[Date Prev][Date Next][Thread Prev][Thread Next][Date Index][Thread Index]

Re: [Xen-devel] pv guests die after failed migration



Here is the full procedure:


Preparations:

root@xenturio1:/var/log/xen# dmsetup ls |grep thiswillfail
xen--data-thiswillfail--swap    (252, 236)
xen--data-thiswillfail--root    (252, 235)

root@xenturio2:/var/log/xen# dmsetup ls |grep thiswillfail

>Server 2 does not have the logical volumes activated.

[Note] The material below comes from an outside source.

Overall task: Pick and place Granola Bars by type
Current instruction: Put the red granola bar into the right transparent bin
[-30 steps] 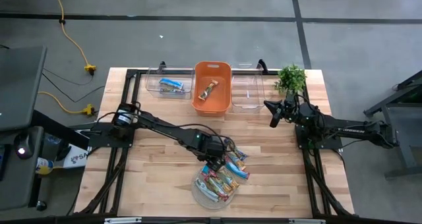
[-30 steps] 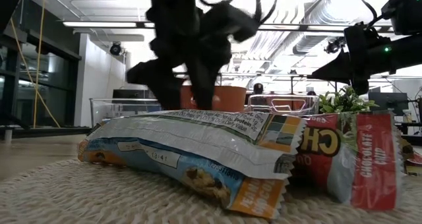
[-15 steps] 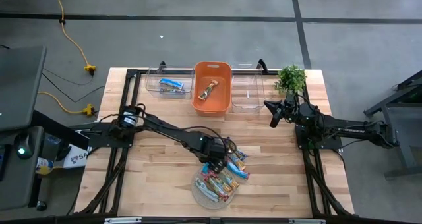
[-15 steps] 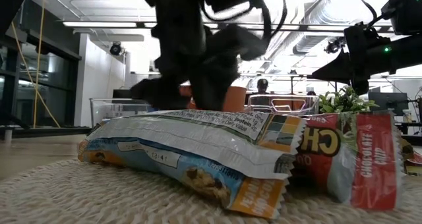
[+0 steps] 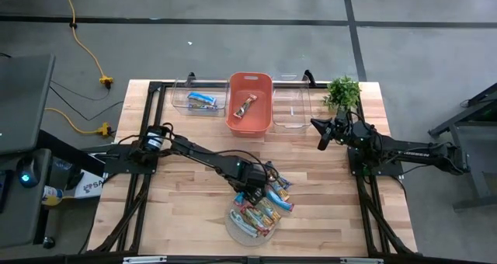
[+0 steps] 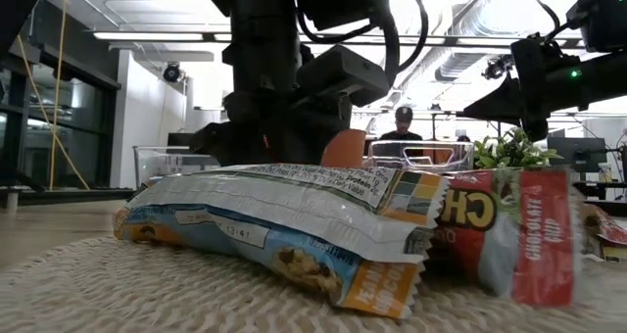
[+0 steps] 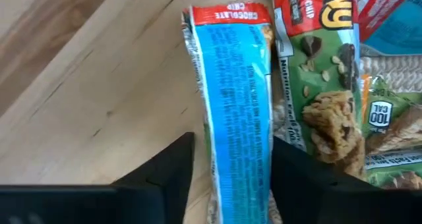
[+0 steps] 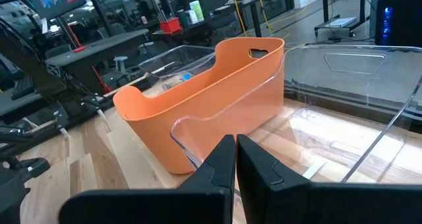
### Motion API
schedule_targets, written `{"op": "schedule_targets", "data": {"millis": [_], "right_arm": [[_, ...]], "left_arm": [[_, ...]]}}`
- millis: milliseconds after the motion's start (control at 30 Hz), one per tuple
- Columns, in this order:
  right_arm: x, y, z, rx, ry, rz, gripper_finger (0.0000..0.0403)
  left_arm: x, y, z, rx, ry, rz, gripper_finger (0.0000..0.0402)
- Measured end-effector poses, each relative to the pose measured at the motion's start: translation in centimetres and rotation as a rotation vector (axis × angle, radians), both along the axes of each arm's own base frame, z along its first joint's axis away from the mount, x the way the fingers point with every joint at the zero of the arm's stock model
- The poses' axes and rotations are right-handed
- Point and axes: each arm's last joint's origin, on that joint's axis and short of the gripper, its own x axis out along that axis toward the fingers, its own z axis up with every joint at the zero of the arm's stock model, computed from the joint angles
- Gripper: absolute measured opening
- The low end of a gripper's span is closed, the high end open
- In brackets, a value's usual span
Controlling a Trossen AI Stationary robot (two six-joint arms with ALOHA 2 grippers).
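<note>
Several granola bars [image 5: 262,206] lie piled on a round coiled mat [image 5: 234,220] near the table's front. My left gripper [image 5: 250,193] is down at the pile's far left edge, pointing steeply down, its fingers closed in on a red-and-blue bar [image 7: 231,99]. Beside that bar lies a green-and-red one [image 7: 323,85]. In the low view the left gripper [image 6: 294,127] stands dark behind the pile. My right gripper [image 5: 320,137] waits shut at the right, near the clear bin [image 5: 291,109]. My left gripper has the red-and-blue bar's two long edges [image 7: 264,178] between its two fingers [image 7: 165,181], back from the bar's red end [image 7: 224,14]. The fingers come from above and lie across the bar. The bar lies flat, partly on the wood, partly on the pile.
At the far edge stand a clear bin [image 5: 177,102] holding a blue bar [image 5: 202,101], an orange bin [image 5: 250,126] holding a tan bar [image 5: 246,107], and the second clear bin. A small plant [image 5: 342,92] stands at the far right. Bare wood lies left of the mat.
My left gripper has come down onto the far edge of the pile. In the low view the red "chocolate chip" bar at the right has twisted so its end shows narrower, while the big front bars stay put.
</note>
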Motion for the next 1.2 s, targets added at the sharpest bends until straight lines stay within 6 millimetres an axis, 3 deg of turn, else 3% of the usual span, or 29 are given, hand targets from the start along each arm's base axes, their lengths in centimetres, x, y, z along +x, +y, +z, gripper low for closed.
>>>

root@xenturio1:/usr/src/linux-2.6-xen# xl create /mnt/vmctrl/xenconfig/thiswillfail.sxp
Parsing config file /mnt/vmctrl/xenconfig/thiswillfail.sxp
Daemon running with PID 6722

>it is in fact running with pid 6723:

root@xenturio1:/usr/src/linux-2.6-xen# ps auxww |grep "xl create"
root 6723 0.0 0.0 35616 972 ? Ssl 09:14 0:00 xl create /mnt/vmctrl/xenconfig/thiswillfail.sxp


>Lets check the logfiles
root@xenturio1:/var/log/xen# cat xen-hotplug.log
RTNETLINK answers: Operation not supported
RTNETLINK answers: Operation not supported

>stupid netlink again, no matter what stuff i load into the kernel that
>still pops up ... annoying ... anyway, its a non-issue in this case

root@xenturio1:/var/log/xen# cat xl-thiswillfail.log
Waiting for domain thiswillfail (domid 5) to die [pid 6723]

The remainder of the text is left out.